PROBLEM:
Gather from the listing below each line that includes the word "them", and copy it.
DATA SEGMENT below:
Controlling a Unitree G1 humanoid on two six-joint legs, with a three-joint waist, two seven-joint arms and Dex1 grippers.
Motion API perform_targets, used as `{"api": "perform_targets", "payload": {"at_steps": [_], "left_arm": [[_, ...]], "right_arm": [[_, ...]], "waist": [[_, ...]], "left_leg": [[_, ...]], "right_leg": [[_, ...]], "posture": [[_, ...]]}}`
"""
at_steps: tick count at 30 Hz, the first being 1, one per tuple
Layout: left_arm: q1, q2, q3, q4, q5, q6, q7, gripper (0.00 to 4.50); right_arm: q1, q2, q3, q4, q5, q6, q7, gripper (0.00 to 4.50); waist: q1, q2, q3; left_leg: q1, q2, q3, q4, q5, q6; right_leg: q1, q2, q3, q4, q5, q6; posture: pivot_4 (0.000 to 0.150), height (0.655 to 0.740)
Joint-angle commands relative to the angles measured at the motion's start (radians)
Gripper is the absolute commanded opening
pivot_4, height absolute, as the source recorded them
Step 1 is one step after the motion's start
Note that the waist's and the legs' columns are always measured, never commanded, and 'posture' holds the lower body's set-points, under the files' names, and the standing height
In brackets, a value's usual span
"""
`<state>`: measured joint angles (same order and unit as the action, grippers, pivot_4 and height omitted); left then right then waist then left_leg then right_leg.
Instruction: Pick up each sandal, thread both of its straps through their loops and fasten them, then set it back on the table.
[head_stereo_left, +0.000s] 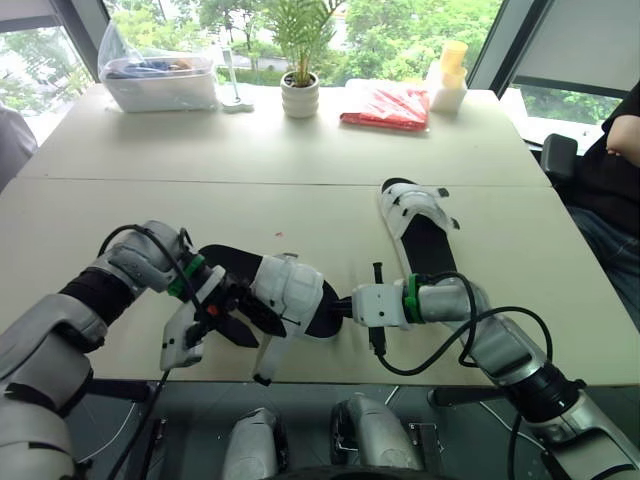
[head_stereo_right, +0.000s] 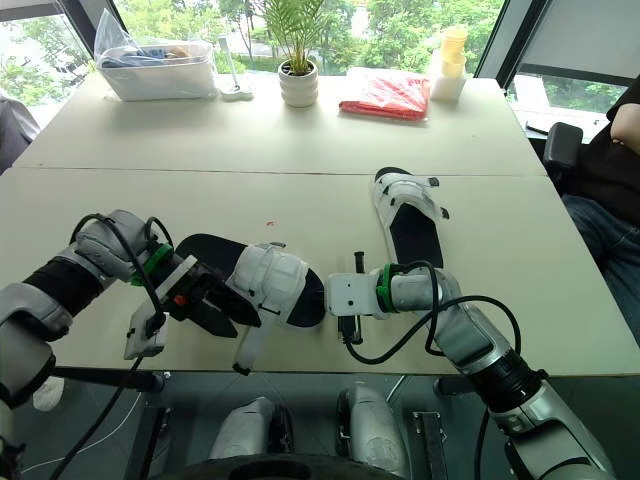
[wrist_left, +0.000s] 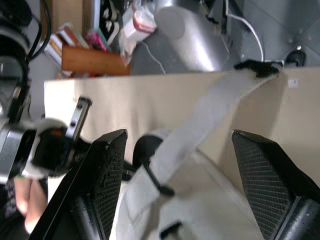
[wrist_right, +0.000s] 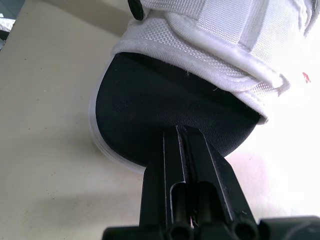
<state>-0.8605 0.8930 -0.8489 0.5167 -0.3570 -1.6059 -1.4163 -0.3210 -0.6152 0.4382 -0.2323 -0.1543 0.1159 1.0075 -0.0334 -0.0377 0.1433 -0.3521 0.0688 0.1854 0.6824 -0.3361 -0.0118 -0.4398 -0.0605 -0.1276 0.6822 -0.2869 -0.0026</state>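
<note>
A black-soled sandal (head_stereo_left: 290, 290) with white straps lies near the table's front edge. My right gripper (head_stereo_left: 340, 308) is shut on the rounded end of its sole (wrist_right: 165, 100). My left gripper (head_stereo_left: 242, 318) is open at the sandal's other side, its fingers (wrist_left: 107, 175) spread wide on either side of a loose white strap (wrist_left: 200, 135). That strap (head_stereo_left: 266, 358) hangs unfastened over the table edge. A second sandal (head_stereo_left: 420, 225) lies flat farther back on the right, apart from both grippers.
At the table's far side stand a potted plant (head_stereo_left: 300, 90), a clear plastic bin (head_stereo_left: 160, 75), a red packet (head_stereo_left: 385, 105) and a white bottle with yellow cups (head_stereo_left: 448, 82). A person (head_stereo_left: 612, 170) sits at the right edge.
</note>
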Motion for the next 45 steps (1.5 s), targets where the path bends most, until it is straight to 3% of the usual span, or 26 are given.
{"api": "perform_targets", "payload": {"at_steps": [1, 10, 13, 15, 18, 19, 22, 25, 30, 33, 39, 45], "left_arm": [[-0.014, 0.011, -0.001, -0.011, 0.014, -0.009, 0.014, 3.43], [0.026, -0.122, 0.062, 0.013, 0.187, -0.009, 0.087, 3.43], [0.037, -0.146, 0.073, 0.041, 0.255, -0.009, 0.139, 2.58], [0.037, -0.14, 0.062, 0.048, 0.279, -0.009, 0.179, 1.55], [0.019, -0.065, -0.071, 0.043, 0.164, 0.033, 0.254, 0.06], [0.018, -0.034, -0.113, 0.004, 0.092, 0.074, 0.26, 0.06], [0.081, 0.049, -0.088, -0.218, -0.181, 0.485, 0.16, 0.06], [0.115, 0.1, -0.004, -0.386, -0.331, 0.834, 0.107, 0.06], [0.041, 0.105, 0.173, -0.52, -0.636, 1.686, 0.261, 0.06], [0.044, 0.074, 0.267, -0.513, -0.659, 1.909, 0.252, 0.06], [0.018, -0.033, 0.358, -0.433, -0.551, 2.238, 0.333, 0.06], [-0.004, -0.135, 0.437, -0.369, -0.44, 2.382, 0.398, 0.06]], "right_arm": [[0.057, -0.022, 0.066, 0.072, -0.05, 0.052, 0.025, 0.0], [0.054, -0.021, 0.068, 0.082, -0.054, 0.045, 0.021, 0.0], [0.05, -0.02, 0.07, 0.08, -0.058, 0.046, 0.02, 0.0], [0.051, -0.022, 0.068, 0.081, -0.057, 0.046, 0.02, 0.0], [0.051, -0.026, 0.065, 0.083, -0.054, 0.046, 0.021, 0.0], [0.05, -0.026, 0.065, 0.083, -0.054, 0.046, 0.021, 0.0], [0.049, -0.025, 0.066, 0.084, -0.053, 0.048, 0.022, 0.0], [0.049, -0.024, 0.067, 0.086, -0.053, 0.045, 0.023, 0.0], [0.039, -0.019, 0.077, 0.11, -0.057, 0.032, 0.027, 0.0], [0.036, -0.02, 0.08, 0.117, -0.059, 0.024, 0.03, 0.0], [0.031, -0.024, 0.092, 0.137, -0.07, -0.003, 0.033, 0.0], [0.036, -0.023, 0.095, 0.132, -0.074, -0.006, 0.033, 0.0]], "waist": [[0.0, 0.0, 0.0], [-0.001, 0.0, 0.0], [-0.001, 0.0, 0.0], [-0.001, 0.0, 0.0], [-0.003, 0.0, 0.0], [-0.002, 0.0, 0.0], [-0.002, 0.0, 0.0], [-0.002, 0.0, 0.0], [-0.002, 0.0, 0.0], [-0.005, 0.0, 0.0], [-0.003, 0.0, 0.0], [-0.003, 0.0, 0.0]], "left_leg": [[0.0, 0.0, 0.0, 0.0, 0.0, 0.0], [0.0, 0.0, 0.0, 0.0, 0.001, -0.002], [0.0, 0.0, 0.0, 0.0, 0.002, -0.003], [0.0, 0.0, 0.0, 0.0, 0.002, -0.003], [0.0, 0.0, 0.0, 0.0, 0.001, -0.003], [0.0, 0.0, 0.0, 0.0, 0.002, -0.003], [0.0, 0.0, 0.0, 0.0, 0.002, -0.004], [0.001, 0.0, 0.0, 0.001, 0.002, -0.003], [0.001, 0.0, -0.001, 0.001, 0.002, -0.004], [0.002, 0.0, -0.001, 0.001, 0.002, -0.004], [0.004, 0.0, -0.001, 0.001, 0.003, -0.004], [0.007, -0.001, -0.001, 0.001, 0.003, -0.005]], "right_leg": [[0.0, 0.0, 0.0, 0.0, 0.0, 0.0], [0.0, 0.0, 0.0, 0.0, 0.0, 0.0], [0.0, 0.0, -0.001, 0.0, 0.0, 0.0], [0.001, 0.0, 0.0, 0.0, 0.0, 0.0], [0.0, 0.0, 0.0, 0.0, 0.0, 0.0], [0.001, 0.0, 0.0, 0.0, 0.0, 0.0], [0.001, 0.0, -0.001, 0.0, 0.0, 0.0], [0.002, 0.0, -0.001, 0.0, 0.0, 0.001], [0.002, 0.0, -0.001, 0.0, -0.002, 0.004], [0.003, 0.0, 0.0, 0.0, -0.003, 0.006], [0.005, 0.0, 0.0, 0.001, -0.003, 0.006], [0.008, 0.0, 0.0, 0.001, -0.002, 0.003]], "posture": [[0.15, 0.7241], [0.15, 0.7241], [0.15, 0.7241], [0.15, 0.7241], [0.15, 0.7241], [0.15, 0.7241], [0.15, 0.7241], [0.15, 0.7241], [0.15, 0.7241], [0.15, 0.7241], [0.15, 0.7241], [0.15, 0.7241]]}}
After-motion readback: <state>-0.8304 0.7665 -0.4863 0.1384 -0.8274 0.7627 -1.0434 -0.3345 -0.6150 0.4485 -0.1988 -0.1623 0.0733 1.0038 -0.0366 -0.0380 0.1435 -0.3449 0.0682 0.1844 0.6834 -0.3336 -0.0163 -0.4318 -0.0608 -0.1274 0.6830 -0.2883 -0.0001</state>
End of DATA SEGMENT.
EXERCISE RESULT:
pivot_4, height absolute, as the source recorded them
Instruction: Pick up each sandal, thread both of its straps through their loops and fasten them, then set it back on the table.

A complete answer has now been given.